> **Work to complete**
The answer must consist of every record below, reproduced exactly.

> **Provided information**

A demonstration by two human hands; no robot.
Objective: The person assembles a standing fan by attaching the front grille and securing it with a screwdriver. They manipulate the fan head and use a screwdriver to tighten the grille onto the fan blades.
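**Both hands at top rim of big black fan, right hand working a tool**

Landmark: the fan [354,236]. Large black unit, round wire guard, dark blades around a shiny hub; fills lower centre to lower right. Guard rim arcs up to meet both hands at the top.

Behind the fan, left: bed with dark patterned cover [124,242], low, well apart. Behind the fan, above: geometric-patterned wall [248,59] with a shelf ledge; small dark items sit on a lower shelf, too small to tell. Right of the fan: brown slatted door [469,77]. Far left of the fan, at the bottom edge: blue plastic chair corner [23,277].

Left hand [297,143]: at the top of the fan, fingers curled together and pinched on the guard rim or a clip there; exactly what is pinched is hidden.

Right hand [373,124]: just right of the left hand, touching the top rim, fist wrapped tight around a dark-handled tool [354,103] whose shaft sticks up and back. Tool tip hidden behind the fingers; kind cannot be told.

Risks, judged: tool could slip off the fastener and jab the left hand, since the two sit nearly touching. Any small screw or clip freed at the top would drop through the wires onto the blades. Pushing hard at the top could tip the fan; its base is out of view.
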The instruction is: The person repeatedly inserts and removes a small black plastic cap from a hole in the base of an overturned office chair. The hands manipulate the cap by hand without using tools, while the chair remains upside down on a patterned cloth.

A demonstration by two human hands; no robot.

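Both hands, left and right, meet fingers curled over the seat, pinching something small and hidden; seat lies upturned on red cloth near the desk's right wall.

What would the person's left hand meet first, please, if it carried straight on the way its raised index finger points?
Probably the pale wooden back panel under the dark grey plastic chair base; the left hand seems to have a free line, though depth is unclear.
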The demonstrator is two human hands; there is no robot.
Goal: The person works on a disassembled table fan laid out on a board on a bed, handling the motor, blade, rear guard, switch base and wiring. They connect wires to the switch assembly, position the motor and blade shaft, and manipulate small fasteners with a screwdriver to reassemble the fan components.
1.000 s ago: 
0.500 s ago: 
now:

> **Exercise answer**
A demonstration by two human hands; no robot.
Objective: The person assembles a standing fan by attaching the front grille and securing it with a screwdriver. They manipulate the fan head and use a screwdriver to tighten the grille onto the fan blades.
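**Both hands at top rim of big black fan, right hand working a tool**

Landmark: the fan [354,236]. Large black unit, round wire guard, dark blades around a shiny hub; fills lower centre to lower right. Guard rim arcs up to meet both hands at the top.

Behind the fan, left: bed with dark patterned cover [124,242], low, well apart. Behind the fan, above: geometric-patterned wall [248,59] with a shelf ledge; small dark items sit on a lower shelf, too small to tell. Right of the fan: brown slatted door [469,77]. Far left of the fan, at the bottom edge: blue plastic chair corner [23,277].

Left hand [297,143]: at the top of the fan, fingers curled together and pinched on the guard rim or a clip there; exactly what is pinched is hidden.

Right hand [373,124]: just right of the left hand, touching the top rim, fist wrapped tight around a dark-handled tool [354,103] whose shaft sticks up and back. Tool tip hidden behind the fingers; kind cannot be told.

Risks, judged: tool could slip off the fastener and jab the left hand, since the two sit nearly touching. Any small screw or clip freed at the top would drop through the wires onto the blades. Pushing hard at the top could tip the fan; its base is out of view.
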The instruction is: The person repeatedly inserts and removes a small black plastic cap from a hole in the base of an overturned office chair. The hands manipulate the cap by hand without using tools, while the chair remains upside down on a patterned cloth.

A demonstration by two human hands; no robot.

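Both hands, left and right, meet fingers curled over the seat, pinching something small and hidden; seat lies upturned on red cloth near the desk's right wall.

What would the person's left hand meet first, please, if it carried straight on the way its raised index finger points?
Probably the pale wooden back panel under the dark grey plastic chair base; the left hand seems to have a free line, though depth is unclear.
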The demonstrator is two human hands; there is no robot.
Goal: The person works on a disassembled table fan laid out on a board on a bed, handling the motor, blade, rear guard, switch base and wiring. They connect wires to the switch assembly, position the motor and blade shaft, and manipulate small fasteners with a screwdriver to reassemble the fan components.
1.000 s ago: 
0.500 s ago: 
now:

That concludes the answer to the exercise.